Before ALCORN, C.J., and HOUSE, THIM, RYAN and SHAPIRO, JJ., concurring.

SHAPIRO, Associate Justice.

This is a negligence action, brought in three counts, in which Rosemary M. Kelly, the plaintiff operator of an automobile, and Kathleen Kelly, her passenger, sustained injuries alleged as the result of a collision with the defendant's car and wherein the husband of the plaintiff operator sought damages for medical expenses which he incurred in behalf of his wife.

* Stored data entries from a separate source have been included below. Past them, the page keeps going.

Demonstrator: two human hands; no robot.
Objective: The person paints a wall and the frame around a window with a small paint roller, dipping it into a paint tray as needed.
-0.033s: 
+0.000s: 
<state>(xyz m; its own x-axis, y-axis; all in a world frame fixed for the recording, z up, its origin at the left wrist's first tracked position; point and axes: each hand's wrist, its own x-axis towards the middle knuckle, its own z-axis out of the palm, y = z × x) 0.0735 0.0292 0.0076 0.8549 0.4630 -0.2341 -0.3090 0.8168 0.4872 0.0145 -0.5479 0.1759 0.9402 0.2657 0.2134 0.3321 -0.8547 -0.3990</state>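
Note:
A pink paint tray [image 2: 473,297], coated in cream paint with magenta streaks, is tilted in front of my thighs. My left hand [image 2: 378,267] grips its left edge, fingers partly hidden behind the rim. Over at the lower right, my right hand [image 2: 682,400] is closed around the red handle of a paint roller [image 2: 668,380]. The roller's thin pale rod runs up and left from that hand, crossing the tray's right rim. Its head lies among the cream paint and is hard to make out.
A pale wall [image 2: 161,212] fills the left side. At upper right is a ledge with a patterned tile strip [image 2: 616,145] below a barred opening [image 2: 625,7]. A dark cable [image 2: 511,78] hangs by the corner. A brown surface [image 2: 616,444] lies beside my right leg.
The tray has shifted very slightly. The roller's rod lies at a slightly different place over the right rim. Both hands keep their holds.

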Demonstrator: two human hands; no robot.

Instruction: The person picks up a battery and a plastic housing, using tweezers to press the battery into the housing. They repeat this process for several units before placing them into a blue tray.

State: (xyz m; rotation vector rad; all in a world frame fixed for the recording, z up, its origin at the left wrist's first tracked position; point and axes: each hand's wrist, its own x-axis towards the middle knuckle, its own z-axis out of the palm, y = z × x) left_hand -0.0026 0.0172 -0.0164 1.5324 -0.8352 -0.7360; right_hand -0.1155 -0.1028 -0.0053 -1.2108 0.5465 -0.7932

The defendant, Julia L. Bliss, denied all the allegations of negligence and pleaded contributory negligence as against the plaintiff operator. In the course of the trial, the court granted the defendant's motion to amend her answer to plead contributory negligence against the passenger, Kathleen Kelly. The jury returned a general verdict in favor of the defendant. The plaintiffs have appealed from the judgment rendered on the verdict, and have assigned error in the denial of their motion to set aside the verdict, in the finding, in the charge to the jury, in the granting of the defendant's motion to amend her answer by adding a special defense, in the denial of their motion to strike that special defense in the striking out of a portion of that special defense, and in overruling the plaintiff passenger's demurrer to that special defense.

We first consider the plaintiffs' claim that the trial court erred in denying their motion to set aside the verdict. A general verdict in the defendant's favor imports that all issues submitted to the jury were found in her favor. Bradley v. Niemann, 137 Conn. 81, 83, 74 A.2d 876. If the jury could reasonably have found for the defendant on the issue of her negligence, this would suffice to support the verdict. Ibid.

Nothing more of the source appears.